* What you are asked to do: Provide only the number of lines below that hold "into".

* Extracted information:

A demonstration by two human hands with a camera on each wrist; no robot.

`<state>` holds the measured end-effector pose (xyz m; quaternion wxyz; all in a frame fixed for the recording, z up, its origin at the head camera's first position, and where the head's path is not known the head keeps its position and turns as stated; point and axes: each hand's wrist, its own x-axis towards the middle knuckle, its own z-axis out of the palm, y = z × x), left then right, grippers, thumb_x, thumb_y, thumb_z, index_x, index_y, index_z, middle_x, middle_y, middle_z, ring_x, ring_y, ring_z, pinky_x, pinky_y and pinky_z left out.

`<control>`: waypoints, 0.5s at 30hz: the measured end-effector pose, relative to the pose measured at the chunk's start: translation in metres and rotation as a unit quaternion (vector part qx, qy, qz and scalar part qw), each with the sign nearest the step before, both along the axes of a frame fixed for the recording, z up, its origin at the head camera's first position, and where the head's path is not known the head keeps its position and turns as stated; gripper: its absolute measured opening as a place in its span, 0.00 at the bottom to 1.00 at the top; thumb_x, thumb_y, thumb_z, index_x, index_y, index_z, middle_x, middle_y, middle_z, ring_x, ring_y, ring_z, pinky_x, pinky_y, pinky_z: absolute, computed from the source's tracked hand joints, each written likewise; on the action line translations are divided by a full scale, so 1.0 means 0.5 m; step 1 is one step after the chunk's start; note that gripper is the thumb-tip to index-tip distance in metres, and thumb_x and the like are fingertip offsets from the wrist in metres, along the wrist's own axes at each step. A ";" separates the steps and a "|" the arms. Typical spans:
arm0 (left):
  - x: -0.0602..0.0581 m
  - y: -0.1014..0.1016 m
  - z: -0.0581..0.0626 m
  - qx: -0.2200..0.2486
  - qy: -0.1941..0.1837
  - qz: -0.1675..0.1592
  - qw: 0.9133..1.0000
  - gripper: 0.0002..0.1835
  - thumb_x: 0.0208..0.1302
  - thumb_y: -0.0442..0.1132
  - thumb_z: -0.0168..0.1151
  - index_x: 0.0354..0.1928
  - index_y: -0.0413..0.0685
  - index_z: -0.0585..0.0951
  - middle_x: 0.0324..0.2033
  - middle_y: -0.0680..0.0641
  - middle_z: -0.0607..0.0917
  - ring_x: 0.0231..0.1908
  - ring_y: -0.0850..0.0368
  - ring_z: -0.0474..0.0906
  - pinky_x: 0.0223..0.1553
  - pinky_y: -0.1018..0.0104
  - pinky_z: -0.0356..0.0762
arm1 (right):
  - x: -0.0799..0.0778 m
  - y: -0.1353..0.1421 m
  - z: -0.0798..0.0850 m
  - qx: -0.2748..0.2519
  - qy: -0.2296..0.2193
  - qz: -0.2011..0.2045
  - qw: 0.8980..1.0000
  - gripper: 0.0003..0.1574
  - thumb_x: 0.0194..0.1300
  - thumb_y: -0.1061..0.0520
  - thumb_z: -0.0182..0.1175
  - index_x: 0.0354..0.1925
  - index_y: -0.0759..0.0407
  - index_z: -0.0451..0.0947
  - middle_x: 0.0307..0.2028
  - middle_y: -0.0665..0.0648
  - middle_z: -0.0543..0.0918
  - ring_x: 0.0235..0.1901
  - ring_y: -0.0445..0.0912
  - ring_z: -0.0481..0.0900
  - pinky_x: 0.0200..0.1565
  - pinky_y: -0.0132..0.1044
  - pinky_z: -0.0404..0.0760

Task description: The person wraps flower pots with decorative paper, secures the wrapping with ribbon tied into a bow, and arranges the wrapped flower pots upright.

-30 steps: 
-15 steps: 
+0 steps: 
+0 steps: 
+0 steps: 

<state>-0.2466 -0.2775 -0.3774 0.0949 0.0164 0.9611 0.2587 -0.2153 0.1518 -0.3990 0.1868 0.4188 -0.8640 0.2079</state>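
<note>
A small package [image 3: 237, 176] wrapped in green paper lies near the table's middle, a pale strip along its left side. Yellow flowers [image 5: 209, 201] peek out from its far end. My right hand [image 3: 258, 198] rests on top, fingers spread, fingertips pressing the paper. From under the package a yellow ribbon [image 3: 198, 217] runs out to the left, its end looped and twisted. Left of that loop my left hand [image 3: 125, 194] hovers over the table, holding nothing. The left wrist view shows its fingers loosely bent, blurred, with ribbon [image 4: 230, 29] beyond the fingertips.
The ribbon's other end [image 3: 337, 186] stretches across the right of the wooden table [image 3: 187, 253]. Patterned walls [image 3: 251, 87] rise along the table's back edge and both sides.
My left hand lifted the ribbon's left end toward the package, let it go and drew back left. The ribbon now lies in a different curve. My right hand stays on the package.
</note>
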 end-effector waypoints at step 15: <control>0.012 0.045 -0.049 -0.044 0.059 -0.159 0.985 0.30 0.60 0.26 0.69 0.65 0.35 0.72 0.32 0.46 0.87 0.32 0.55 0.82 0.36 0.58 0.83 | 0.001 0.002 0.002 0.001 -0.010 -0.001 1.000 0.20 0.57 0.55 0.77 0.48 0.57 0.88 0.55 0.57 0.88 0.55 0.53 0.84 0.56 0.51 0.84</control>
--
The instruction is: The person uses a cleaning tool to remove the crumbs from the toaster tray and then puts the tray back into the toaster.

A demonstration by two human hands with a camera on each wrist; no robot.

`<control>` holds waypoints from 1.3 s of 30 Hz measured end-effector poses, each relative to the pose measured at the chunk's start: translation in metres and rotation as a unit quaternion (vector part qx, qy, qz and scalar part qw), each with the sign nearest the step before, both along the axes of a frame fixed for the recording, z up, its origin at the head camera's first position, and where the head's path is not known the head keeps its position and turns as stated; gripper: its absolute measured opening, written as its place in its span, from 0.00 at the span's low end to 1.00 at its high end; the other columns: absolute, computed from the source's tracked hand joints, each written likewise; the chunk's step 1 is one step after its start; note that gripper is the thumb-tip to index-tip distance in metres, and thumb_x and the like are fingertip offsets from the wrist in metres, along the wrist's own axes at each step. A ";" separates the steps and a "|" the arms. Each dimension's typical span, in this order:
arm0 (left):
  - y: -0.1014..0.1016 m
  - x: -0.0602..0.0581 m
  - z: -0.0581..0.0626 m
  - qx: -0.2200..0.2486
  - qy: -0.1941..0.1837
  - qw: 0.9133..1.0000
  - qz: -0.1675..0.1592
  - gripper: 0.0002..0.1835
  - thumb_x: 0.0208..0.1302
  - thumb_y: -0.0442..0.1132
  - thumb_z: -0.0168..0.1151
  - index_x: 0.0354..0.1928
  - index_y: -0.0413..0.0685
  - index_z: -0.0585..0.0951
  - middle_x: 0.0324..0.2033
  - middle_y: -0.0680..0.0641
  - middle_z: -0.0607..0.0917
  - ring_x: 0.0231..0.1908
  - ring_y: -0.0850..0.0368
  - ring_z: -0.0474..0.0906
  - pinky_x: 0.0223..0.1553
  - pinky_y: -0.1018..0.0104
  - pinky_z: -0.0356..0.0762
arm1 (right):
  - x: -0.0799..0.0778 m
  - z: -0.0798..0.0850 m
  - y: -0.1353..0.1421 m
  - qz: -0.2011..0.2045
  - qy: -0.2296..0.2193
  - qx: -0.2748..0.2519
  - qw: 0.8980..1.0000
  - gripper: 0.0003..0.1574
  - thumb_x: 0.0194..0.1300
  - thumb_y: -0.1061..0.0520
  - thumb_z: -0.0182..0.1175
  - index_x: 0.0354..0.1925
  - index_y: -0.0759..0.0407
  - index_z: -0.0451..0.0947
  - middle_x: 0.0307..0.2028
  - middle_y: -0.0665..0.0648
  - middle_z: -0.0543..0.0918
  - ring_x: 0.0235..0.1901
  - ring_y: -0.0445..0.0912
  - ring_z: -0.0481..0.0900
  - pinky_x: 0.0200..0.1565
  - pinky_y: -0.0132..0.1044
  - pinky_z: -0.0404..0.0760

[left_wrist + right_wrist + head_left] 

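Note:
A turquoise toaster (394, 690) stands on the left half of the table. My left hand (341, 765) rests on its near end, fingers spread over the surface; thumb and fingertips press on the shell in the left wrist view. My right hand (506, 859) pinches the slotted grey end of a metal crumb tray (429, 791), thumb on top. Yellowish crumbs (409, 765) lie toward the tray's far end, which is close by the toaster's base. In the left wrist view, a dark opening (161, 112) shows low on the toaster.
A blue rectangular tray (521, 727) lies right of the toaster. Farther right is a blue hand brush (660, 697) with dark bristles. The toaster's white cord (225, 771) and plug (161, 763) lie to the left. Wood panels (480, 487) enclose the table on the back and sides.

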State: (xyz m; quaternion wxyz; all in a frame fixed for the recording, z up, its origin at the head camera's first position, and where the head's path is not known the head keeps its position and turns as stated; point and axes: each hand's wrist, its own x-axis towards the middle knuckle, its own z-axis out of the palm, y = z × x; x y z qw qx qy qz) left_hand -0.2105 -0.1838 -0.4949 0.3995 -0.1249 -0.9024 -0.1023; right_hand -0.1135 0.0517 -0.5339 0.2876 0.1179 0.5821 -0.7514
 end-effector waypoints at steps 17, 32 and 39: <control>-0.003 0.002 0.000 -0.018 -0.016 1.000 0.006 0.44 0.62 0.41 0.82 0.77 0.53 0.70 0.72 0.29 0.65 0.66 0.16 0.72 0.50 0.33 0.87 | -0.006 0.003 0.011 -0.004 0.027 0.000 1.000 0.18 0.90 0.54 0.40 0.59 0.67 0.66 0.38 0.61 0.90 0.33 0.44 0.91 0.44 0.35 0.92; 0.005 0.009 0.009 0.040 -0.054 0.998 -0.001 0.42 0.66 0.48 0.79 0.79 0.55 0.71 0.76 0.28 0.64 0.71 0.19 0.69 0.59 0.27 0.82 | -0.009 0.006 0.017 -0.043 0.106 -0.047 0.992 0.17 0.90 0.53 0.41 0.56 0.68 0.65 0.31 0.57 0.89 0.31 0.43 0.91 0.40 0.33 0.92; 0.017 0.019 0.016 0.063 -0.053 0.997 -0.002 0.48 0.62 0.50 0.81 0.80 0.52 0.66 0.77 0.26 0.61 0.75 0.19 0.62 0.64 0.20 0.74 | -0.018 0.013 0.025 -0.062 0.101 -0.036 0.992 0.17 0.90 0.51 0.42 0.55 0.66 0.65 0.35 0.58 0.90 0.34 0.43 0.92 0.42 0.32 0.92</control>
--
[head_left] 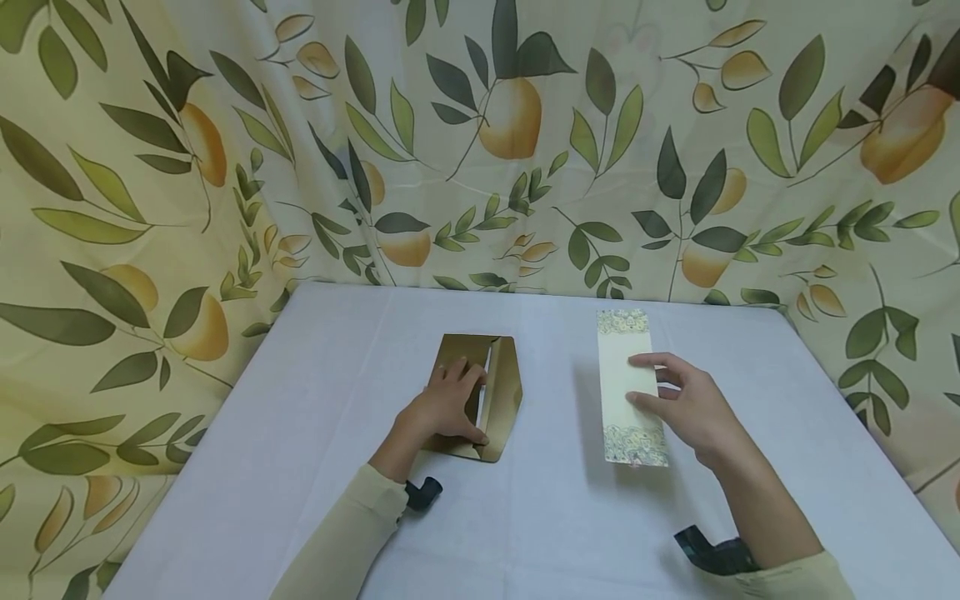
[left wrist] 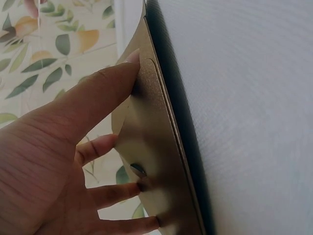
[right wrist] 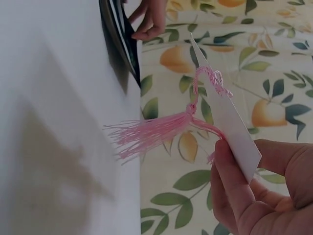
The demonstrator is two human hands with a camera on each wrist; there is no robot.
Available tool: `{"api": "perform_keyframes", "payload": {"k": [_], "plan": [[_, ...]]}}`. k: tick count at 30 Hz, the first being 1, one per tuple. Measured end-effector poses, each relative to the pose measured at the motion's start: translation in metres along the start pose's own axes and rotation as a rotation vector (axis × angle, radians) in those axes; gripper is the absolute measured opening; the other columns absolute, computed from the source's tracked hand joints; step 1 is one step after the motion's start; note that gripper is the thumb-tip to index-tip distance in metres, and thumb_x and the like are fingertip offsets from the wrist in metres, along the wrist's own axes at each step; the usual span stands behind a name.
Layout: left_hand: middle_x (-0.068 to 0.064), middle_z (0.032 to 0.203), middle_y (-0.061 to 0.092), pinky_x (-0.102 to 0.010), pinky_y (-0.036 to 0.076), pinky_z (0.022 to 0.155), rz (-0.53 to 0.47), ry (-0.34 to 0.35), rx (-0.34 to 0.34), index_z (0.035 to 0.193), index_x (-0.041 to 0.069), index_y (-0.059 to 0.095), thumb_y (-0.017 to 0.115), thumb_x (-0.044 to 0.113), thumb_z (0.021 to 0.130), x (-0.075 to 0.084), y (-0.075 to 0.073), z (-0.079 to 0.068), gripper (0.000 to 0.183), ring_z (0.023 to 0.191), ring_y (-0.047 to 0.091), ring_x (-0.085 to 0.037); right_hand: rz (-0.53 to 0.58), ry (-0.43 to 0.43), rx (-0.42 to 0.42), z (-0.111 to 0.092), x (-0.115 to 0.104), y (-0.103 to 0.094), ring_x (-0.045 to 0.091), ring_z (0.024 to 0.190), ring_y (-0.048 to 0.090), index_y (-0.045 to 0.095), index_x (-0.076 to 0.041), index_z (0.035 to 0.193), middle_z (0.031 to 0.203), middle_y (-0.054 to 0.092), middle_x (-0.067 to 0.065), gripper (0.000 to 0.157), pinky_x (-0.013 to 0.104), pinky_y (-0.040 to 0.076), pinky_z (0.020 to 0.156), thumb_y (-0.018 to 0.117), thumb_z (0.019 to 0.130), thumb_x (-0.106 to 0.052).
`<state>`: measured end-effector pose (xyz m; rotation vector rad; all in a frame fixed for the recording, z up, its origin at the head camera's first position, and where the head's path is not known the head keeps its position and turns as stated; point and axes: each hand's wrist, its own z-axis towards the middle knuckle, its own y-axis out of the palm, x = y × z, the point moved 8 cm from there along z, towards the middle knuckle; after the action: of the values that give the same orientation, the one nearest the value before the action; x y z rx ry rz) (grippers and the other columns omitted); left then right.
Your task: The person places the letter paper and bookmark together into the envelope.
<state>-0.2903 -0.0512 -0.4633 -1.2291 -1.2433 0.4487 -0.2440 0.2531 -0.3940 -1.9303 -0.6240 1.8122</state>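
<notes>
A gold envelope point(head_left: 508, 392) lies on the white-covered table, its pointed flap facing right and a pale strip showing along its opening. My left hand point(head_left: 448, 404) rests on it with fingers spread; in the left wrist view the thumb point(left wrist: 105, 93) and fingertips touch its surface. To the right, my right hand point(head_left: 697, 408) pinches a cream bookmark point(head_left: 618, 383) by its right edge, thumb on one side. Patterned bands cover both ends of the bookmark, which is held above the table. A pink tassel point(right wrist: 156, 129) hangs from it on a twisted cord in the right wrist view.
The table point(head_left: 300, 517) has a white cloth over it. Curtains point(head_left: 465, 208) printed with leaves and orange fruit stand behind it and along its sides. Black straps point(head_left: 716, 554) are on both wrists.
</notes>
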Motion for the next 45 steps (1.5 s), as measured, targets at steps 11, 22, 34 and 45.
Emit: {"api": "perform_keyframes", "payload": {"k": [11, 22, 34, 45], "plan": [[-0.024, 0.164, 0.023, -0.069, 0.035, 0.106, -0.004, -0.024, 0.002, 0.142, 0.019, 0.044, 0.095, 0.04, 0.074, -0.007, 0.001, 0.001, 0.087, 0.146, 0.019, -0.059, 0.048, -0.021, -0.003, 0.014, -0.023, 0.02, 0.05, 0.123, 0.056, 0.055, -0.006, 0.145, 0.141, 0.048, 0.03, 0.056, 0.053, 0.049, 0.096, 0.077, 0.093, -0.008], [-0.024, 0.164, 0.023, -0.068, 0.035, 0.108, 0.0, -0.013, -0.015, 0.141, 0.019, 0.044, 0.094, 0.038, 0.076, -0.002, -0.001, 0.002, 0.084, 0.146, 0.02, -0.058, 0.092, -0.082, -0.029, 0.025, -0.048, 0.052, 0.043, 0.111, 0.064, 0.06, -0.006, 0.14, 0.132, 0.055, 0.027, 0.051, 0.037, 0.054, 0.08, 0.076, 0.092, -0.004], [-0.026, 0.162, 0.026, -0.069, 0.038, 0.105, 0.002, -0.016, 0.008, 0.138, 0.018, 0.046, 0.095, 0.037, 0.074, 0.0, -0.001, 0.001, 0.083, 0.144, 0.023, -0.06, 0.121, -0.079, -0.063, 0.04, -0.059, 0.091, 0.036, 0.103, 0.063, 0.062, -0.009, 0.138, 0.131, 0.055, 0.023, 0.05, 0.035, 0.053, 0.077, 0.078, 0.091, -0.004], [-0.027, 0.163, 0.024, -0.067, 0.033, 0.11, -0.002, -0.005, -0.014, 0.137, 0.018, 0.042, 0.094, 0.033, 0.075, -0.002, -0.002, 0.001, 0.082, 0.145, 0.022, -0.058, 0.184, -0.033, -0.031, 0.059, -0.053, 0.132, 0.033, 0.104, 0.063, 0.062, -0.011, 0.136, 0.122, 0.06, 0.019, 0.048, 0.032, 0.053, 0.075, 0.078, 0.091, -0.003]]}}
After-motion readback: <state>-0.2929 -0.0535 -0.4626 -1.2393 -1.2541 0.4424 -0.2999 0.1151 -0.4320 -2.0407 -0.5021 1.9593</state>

* Exercise answer: 3